While the COVID-19 crisis has provided many challenges, it has also provided opportunity to use time away from busy school days to enhance training.
Dutchess BOCES’ teaching assistants and 1:1 student aides are now participating in online training, which is targeted toward their work with students.
“It’s nice to get some training and to get some better insight into the population we serve,” said Jen Davis, who has been a 1:1 Student Aide for 14 years. “Learning in detail what traumatic events can do to cause anxiety, what poverty can do to a child, is important. You learn the best reaction to the behavior is to learn the cause and to not read into the behavior as anything personal, but to deal with what underlying matter is causing it.”
BOCES administrators had already been researching how to improve the professional development for teaching assistants and 1:1 aides.
“They had expressed the desire for more training,” said Denise Dzikowski, Director of Special Education. “Although we’ve been somewhat successful in scheduling sessions for them during Superintendent Conference Days, we still hadn’t come up with anything that was specifically tailored to their particular roles.”
While quarantined and working from home, Dzikowski researched a number of new options. She selected a web-based series offered by The Master Teacher.

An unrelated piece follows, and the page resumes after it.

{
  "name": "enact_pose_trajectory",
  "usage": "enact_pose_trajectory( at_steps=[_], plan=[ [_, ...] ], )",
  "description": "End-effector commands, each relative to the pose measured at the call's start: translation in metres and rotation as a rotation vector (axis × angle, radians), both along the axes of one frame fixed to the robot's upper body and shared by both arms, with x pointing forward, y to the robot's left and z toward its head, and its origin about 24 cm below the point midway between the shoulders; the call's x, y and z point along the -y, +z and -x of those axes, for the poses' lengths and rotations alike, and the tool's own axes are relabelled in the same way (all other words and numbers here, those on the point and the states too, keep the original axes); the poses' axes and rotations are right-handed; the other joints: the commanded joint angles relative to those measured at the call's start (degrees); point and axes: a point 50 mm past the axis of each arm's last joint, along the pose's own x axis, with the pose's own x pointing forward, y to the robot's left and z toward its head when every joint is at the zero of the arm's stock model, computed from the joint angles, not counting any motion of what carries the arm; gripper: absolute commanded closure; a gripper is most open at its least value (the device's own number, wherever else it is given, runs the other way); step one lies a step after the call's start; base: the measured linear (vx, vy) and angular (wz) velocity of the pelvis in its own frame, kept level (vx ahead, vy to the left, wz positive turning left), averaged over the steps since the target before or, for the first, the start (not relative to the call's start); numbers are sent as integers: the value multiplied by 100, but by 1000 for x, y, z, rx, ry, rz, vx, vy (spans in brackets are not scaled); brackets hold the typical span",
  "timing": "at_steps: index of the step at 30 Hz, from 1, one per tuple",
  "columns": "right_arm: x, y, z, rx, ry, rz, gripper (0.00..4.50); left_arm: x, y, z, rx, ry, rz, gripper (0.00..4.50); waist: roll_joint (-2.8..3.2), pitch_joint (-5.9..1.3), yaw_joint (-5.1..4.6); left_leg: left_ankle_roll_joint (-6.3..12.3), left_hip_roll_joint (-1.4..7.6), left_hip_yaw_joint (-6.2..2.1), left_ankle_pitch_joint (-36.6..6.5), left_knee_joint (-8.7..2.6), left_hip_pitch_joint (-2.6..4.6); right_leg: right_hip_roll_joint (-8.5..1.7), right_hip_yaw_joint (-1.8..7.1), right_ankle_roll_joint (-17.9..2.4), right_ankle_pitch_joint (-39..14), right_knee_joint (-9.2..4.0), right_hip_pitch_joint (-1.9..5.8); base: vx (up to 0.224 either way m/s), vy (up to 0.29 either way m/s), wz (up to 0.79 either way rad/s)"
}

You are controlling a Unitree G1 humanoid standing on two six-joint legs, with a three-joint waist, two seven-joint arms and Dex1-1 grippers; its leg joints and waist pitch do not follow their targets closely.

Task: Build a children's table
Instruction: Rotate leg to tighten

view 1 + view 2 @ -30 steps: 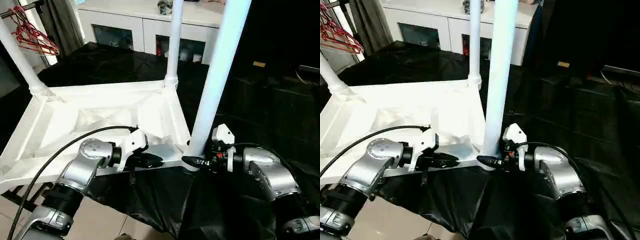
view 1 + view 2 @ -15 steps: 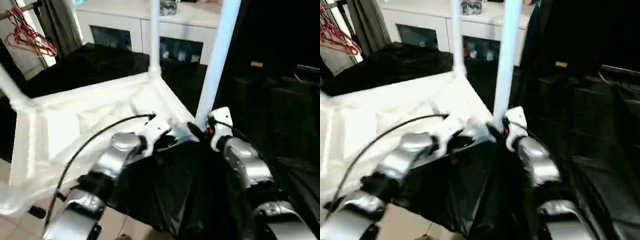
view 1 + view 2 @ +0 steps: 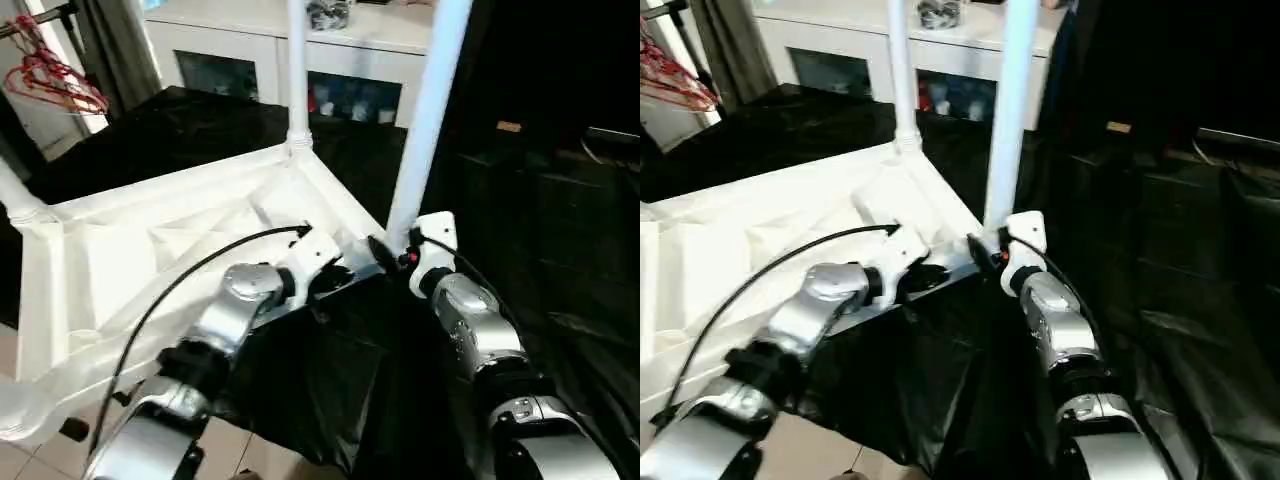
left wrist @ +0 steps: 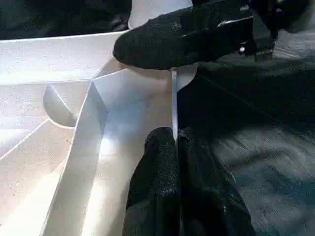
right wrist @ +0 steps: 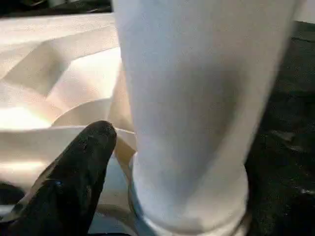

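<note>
The children's table lies upside down, its ribbed white tabletop (image 3: 150,250) facing up. Three white legs stand in corner sockets: the near leg (image 3: 425,110), a far leg (image 3: 297,70) and one at the left (image 3: 15,195). My left gripper (image 4: 174,135) is shut on the tabletop's thin near rim, just left of the near corner (image 3: 338,280). My right gripper (image 3: 385,250) stands open around the near leg's base. One of its fingers (image 5: 83,167) sits slightly off the leg (image 5: 197,98), and the other is hidden behind it.
A black cloth (image 3: 560,250) covers the surface under and to the right of the table. A white glass-door cabinet (image 3: 350,40) stands behind. Red hangers (image 3: 55,75) hang at the far left. Tiled floor (image 3: 20,460) shows at the lower left.
Both arms have reached forward, and the table's near corner has moved away from me while the top turned. The right gripper's hold on the near leg has loosened.
</note>
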Motion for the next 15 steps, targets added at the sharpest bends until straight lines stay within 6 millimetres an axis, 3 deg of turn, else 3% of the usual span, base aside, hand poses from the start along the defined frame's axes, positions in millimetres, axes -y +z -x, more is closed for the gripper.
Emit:
enact_pose_trajectory(
  at_steps=[1, 2, 6, 15],
  plan=[
    [-6, -3, 5, -14, 97, 6, 59, 8, 14, 3, 55, -82, 91, 450, -52, -363, 3, 382, 212, -38, -941, -377, 28, -465, 270, -1251, -1032, -387, 315, 0, 0, 0],
    [-5, -2, 6, -10, 122, 6, 59, 6, 14, 4, 53, -89, 91, 450, -85, -361, 11, 384, 214, -37, -968, -378, 33, -467, 269, -1244, -1096, -388, 324, 0, 0, 0],
    [4, 3, 26, -3, 432, 44, 59, -8, 14, 12, 24, -186, 69, 450, -86, -359, 36, 474, 235, -35, -916, -374, 19, -449, 261, -1238, -992, -366, 327, 0, 0, 0],
    [16, 10, 41, -61, 650, 24, 59, -28, 16, 25, -45, -321, 45, 450, -77, -347, 72, 454, 252, -37, -1012, -385, 31, -457, 257, -1236, -1347, -386, 301, 0, 0, 0]
  ],
)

Of the 15 hours of training assigned, seven courses have been selected by administrators. The remainder are the personal choice of each employee.
For Tori Olmo, a teaching assistant, the training sessions were very welcome.

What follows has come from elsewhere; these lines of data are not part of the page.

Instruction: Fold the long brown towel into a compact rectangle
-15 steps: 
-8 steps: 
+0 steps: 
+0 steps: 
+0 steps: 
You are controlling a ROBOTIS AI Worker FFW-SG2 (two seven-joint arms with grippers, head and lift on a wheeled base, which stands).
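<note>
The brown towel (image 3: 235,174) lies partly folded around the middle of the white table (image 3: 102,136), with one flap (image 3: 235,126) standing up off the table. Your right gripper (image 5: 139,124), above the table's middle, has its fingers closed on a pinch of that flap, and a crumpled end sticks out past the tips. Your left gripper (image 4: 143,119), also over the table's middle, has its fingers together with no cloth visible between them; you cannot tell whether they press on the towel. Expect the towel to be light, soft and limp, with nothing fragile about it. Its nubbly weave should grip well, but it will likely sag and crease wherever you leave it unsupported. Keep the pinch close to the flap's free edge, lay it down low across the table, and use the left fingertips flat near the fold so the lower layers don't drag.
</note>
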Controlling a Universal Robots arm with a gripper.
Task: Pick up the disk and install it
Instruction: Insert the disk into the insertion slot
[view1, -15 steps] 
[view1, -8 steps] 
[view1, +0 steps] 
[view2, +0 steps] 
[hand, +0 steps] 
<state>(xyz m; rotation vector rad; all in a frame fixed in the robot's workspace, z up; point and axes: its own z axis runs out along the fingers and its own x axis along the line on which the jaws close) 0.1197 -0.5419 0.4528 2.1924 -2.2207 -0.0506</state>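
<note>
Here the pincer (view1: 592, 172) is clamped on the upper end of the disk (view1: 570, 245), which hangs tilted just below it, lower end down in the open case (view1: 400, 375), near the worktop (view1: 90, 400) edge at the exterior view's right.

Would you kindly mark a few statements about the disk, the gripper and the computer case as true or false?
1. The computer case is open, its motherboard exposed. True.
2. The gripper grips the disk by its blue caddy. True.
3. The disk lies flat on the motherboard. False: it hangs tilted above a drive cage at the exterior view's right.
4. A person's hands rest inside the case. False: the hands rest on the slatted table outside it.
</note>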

“So far, I like the program,” she said. “It’s pretty straight forward and has a lot of information that can be used in the classroom. I felt that some of the lessons give us assistants more ‘tools.’ “
The program is aligned with the standards of the Council for Exceptional Children and is endorsed by the Council of Administrator’s for Special Education. The classes have also been approved by the New York State Education Department for required CTLE credits.
At the end of each class, which run approximately 30-45 minutes, there is a quiz that the participant must pass in order to complete the class. Administrators can track progress online.
“It was pertinent to what I do,” said Davis. “It really kept me interested and engaged and wanting to learn.”
Olmo is also using the at-home training to spend time alongside her kids as they are doing their schoolwork.
“We are all sitting at the kitchen table working,” she said. “I enjoy that I can be doing these courses on my own time. I feel a bit more connected again. Honestly, being home through this quarantine has in some ways been fun and in others worrisome. It feels good to be doing something work-related again.”